Sometimes it’s hard to get the adrenaline up for watching three hours of pacelines, but today’s was a revealing stage. As usual, there was quite a variance between the top and bottom-tier teams. What was not usual was that there were none of those lame “loss limits” that took the spine out of the event.
That’s right – if you get dropped, you lose time. If your team stinks, you can’t make up for it all by yourself.
That being said, I took away several nuggets from today’s Team Time Trial.
Of course we know that there are teams that, while competing at the Tour, are out of the running even before the Prologue. However, when it came to the TTT, there were those clearly not up to the task. The comedy of errors that was BBox Bouygues Telecom came complete with 3 crashes and a flat tire. Maybe they had Michael Rasmussen in the team car.
Poor Cadel Evans. Who knows how he would have done with a better team. He is always alone in the climbs, and now his team deserts him once again in the Team Time Trial. They lost two and a half minutes. Ouch. Good luck making that one up in the mountains.
Garmin Slipstream went balls out on this one. According to team captain Christian Vandevelde, it was definitely not part of their plan to shed the sprinters after 20K and let the 5 TT specialists put the hammer down. Given that, they perhaps put out the hardest effort on the day, even if it only netted them second place. Chapeau.

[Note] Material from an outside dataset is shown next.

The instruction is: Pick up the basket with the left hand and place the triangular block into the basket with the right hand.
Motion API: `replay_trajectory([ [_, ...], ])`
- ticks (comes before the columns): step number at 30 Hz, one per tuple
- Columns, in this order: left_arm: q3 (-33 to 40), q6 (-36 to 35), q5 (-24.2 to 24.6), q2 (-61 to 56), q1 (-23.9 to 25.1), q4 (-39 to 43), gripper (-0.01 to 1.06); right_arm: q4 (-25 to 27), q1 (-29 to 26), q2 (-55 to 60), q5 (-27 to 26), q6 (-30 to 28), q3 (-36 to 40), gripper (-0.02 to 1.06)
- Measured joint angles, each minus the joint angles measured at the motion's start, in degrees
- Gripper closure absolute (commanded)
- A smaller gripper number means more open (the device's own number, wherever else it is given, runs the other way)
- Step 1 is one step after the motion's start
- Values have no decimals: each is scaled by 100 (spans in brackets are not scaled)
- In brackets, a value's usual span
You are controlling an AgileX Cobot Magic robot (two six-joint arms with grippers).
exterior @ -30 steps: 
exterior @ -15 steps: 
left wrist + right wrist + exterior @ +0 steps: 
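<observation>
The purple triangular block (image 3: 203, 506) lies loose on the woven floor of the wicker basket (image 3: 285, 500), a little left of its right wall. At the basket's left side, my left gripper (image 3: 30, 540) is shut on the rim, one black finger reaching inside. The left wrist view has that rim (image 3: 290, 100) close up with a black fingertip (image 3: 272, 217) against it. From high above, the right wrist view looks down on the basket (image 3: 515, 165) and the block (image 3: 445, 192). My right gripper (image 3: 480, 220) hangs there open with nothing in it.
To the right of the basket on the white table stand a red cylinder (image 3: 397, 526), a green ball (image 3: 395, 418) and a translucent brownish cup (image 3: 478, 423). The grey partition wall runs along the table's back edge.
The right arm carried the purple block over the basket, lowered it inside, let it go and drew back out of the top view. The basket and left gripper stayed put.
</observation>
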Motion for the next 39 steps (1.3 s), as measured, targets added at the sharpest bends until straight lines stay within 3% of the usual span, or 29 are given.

Columbia HTC. Hmm. They sure did talk a bit of trash when it came to this discipline. And to be fair, they often backed it up. That team seemingly does nothing but pile up wins.
But with that reputation comes some pressure. If you’re supposed to be that good, you have to nail it when it counts and a 5th place today was the equivalent – on their level at least – of laying an egg.
CSC SaxoBank; you let me down. They are one of the most solid teams out there – both in terms of talent and overall team chemistry (which counts even more in a TTT). If it weren’t for the Olympic TT gold medalist towing you along in the last 10K, it would have been a disaster. But you did have the Olympic TT gold medalist, and thanks to that you still have yellow.
Lastly, Astana finally showed some team unity. They deserved the win they earned today. Both Armstrong and Contador worked seamlessly with each other and the rest of the team. It’s one thing to sign on a ton of talent, but quite another to make it work well and gain ultimate success (to my beloved Yankees, I’m looking at you).
Seeing at the end that the race lead is less than a second after all that made it worthwhile. On its own, the team time trial is a novelty. When done well in a Grand Tour, you can get a day like today.